* _EXERCISE GOAL_:
In the listing that follows, give every line again exactly and omit the pictures.

* _SUPPLIED DATA_:
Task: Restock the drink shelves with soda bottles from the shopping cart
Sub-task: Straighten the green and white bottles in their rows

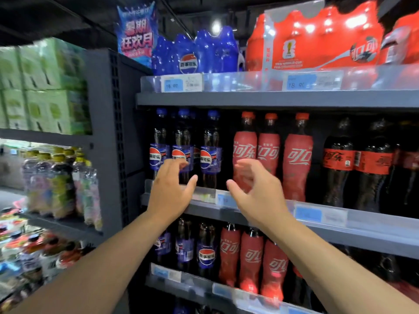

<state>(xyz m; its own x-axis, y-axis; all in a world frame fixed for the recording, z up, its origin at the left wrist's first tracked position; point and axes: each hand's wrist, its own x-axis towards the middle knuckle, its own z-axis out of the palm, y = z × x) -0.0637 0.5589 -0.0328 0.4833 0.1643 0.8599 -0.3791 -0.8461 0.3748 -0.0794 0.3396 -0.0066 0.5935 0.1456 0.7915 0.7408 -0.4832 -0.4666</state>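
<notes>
Both my left hand (173,191) and my right hand (256,193) were up at the front edge of the grey metal middle shelf (204,211), near its left end, and neither had hold of anything. The left was spread wide, thumb out to the right. Its fingertips were in front of the labels of the dark cola bottles with blue caps and blue round-logo labels (209,150), which stood at the shelf's left end. The right was half open, fingers loosely curled, in front of the leftmost of the cola bottles in red wraps with orange-red caps (297,155), just right of the blue ones (whether it touched that bottle I could not tell). Further toward the right end stood dark bottles with black caps and red bands (339,159). A clear plastic price rail with blue tags (322,215) ran along the front edge.

On the shelf below, more blue-labelled bottles (206,252) and red-wrapped bottles (251,254) stood in the same order. On the grey top shelf (272,99) sat blue shrink-wrapped packs (204,53) at the left end and red shrink-wrapped packs (306,37) beside them.
</notes>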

* _COMPLETED TASK_:
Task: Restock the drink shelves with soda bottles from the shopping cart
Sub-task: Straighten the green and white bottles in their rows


<state>(xyz m; its own x-axis, y-axis; all in a world frame fixed for the recording, z up, its origin at the left wrist's first tracked position; point and axes: each hand's wrist, its own x-axis towards the middle knuckle, its own z-axis out of the palm, y = z × x) -0.0637 0.5589 -0.0328 0.4833 0.1643 0.8599 -0.3791 -0.8461 0.3748 -0.0794 0.3396 -0.0066 0.5935 0.1456 0.7915 0.7408 -0.4832 -0.4666</state>
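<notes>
Both my left hand (173,191) and my right hand (256,193) were up at the front edge of the grey metal middle shelf (204,211), near its left end, and neither had hold of anything. The left was spread wide, thumb out to the right. Its fingertips were in front of the labels of the dark cola bottles with blue caps and blue round-logo labels (209,150), which stood at the shelf's left end. The right was half open, fingers loosely curled, in front of the leftmost of the cola bottles in red wraps with orange-red caps (297,155), just right of the blue ones (whether it touched that bottle I could not tell). Further toward the right end stood dark bottles with black caps and red bands (339,159). A clear plastic price rail with blue tags (322,215) ran along the front edge.

On the shelf below, more blue-labelled bottles (206,252) and red-wrapped bottles (251,254) stood in the same order. On the grey top shelf (272,99) sat blue shrink-wrapped packs (204,53) at the left end and red shrink-wrapped packs (306,37) beside them.
</notes>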

Nothing remains to be added to the exercise.